Figure 3.
Chemical Shift Changes and Binding Affinities for Different Complexes
(A) Chemical shift differences (1H, cyan; 15N, green) when 15N-labeled mβ2m and 14N-labeled ΔΝ6 are mixed in a 1:1 ratio (80 μΜ each; ∼41% mβ2m-bound). All residues experiencing significant chemical shift differences (yellow boxes) locate to the top half of the molecule (BC and DE loops; highlighted in yellow on the surface of the molecule; right-hand side). Residues that show large chemical shift differences in the presence of 40 μΜ ΔΝ6 but are broadened beyond detection at these protein concentrations are marked with dark blue bars.
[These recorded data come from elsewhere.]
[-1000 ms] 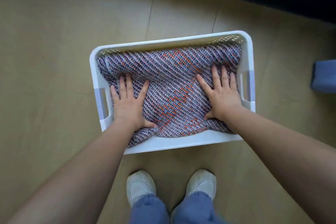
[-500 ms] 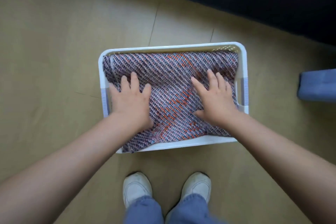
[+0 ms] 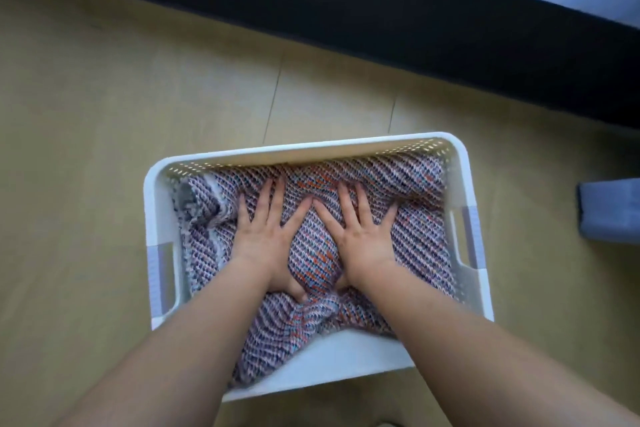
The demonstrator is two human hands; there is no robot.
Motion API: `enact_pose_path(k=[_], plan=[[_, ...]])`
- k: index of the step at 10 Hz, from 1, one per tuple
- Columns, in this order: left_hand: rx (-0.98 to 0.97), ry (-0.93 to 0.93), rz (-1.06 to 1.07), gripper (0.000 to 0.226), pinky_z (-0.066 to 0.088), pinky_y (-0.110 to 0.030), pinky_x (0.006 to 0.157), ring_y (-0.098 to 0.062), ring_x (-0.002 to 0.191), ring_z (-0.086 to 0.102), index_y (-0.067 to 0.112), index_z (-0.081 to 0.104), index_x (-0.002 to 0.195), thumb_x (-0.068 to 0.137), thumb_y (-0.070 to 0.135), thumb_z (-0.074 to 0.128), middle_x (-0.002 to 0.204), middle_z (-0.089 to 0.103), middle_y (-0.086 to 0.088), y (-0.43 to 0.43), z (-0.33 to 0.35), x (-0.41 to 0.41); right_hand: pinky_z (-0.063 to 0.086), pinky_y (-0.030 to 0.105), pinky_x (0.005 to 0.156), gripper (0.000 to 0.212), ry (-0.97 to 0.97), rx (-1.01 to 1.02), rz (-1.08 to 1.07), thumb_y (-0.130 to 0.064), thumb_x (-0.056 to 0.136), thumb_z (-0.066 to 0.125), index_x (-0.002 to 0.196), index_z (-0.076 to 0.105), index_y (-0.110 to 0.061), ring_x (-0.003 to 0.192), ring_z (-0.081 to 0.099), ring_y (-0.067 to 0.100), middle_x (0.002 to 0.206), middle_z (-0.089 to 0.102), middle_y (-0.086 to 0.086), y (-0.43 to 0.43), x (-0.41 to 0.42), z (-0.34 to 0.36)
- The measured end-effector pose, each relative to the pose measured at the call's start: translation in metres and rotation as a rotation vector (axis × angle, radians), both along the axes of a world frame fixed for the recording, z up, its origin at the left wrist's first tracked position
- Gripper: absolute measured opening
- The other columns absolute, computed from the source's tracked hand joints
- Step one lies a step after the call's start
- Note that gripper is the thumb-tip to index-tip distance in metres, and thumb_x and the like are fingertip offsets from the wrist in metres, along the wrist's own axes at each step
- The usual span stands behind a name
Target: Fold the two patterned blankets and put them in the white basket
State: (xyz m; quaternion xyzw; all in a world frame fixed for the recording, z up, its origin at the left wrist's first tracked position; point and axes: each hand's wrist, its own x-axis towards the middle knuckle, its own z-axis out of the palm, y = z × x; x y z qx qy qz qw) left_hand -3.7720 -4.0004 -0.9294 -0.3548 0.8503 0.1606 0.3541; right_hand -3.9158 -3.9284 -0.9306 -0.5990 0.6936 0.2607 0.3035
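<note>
Slid inward since earlier, left hand (image 3: 268, 239) and right hand (image 3: 363, 239) press flat, fingers spread, gripping nothing, on the purple-orange woven patterned blanket (image 3: 422, 218) inside the white plastic basket (image 3: 346, 357); its near-left corner overhangs, nearest the left hand.

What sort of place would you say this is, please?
Probably a room at home: tan plank floor, white plastic basket holding a patterned woven blanket, black strip along the far edge.
</note>
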Motion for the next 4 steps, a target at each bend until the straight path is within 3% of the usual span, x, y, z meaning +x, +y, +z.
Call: enact_pose_path(k=[1, 2, 3, 4], plan=[[-0.026, -0.040, -0.015, 0.153, -0.029, -0.062, 0.093, -0.038, 0.115, -0.054, 0.029, -0.058, 0.111, 0.034, 0.088, 0.061, 0.115, -0.064, -0.020, 0.003, 0.009, -0.003, -0.012, 0.079, 0.090, 0.155, 0.037, 0.030, 0.016, -0.064, 0.047, 0.079, 0.100, -0.063, -0.034, 0.106, -0.059, 0.033, 0.108, -0.070, 0.007, 0.000, 0.003, 0.008], [-0.053, -0.072, -0.029, 0.145, -0.013, -0.063, 0.105, -0.041, 0.135, -0.031, 0.029, -0.038, 0.133, 0.046, 0.081, 0.064, 0.141, -0.042, -0.021, 0.011, 0.043, -0.006, -0.001, 0.075, 0.100, 0.149, 0.028, 0.055, 0.039, -0.056, 0.054, 0.081, 0.119, -0.052, -0.033, 0.132, -0.038, 0.037, 0.139, -0.050, 0.009, -0.001, 0.010, 0.043], [0.030, -0.006, 0.120, 0.115, -0.004, -0.057, 0.112, -0.038, 0.140, -0.022, 0.035, -0.018, 0.144, 0.069, 0.066, 0.063, 0.152, -0.027, -0.016, 0.031, 0.097, 0.007, 0.002, 0.063, 0.110, 0.131, -0.075, 0.029, -0.024, -0.040, 0.067, 0.079, 0.141, -0.027, -0.028, 0.142, -0.019, 0.033, 0.154, -0.025, 0.009, 0.014, 0.013, 0.103], [0.079, 0.054, 0.238, 0.093, 0.000, -0.052, 0.115, -0.035, 0.144, -0.011, 0.036, -0.006, 0.147, 0.081, 0.061, 0.054, 0.157, -0.011, -0.014, 0.063, 0.163, 0.038, 0.008, 0.053, 0.115, 0.098, -0.153, -0.119, -0.067, -0.039, 0.081, 0.066, 0.148, -0.003, -0.021, 0.145, 0.005, 0.028, 0.158, 0.005, 0.009, 0.041, 0.011, 0.181]])
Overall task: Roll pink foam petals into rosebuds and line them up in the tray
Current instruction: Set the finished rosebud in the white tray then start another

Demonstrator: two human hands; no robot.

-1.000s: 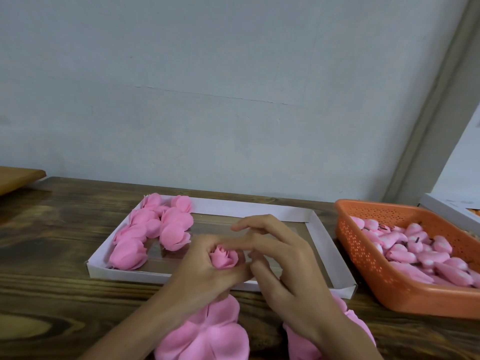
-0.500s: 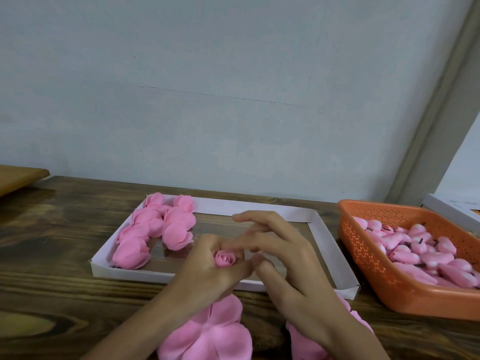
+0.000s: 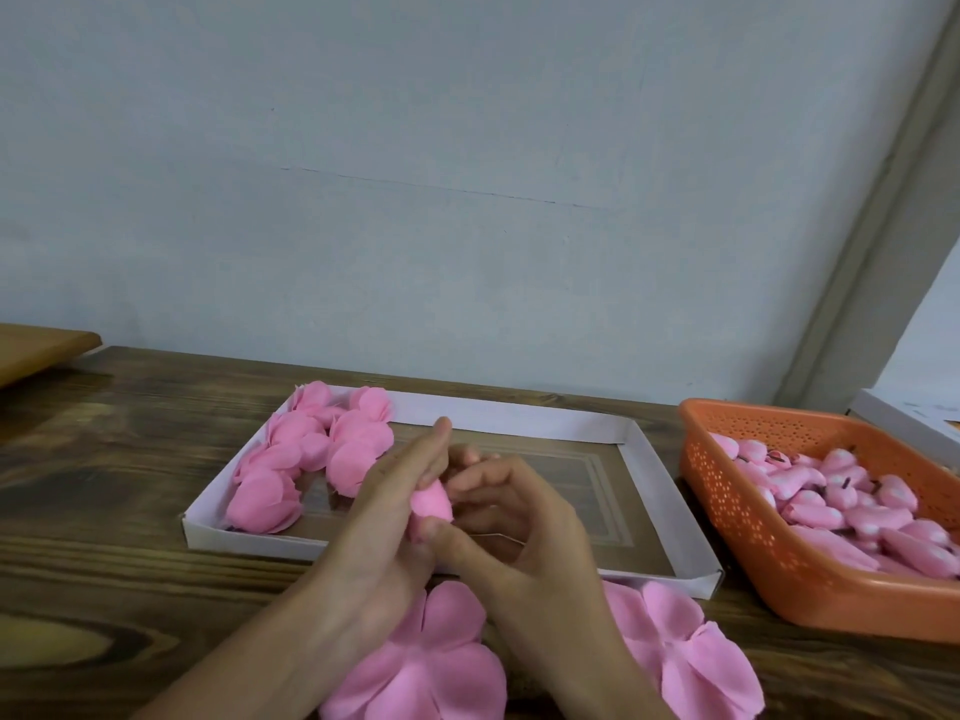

(B) As in (A) but for 15N-labeled hβ2m and 14N-labeled ΔΝ6 mixed in a 1:6 ratio (80 μΜ hβ2m; 480 μM ΔΝ6; ∼47% hβ2m-bound). Residues with missing assignments are colored gray on the structure of mβ2m/hβ2m and have missing bars in (A) and (B). Dotted lines in (A) and (B) represent two standard deviations of the mean over the entire data set for each atom type.
(C) Plots of the chemical shifts of different residues (51, 59, 65, 84) in 15N-labeled mβ2m upon titration with 14N-labeled ΔN6. Solid lines represent global fits to a binding hyperbola. Error bars were calculated using resonances known not to be involved in the binding interface. For these residues the chemical shift was measured in each spectrum, and the error bars represent the standard deviation of the mean of their peak positions (see Experimental Procedures and Supplemental Experimental Procedures).
(D) As in (C) but for 15N-labeled hβ2m upon titration with 14N-labeled ΔN6. Curves for residues 6, 26, 30, and 58 are shown.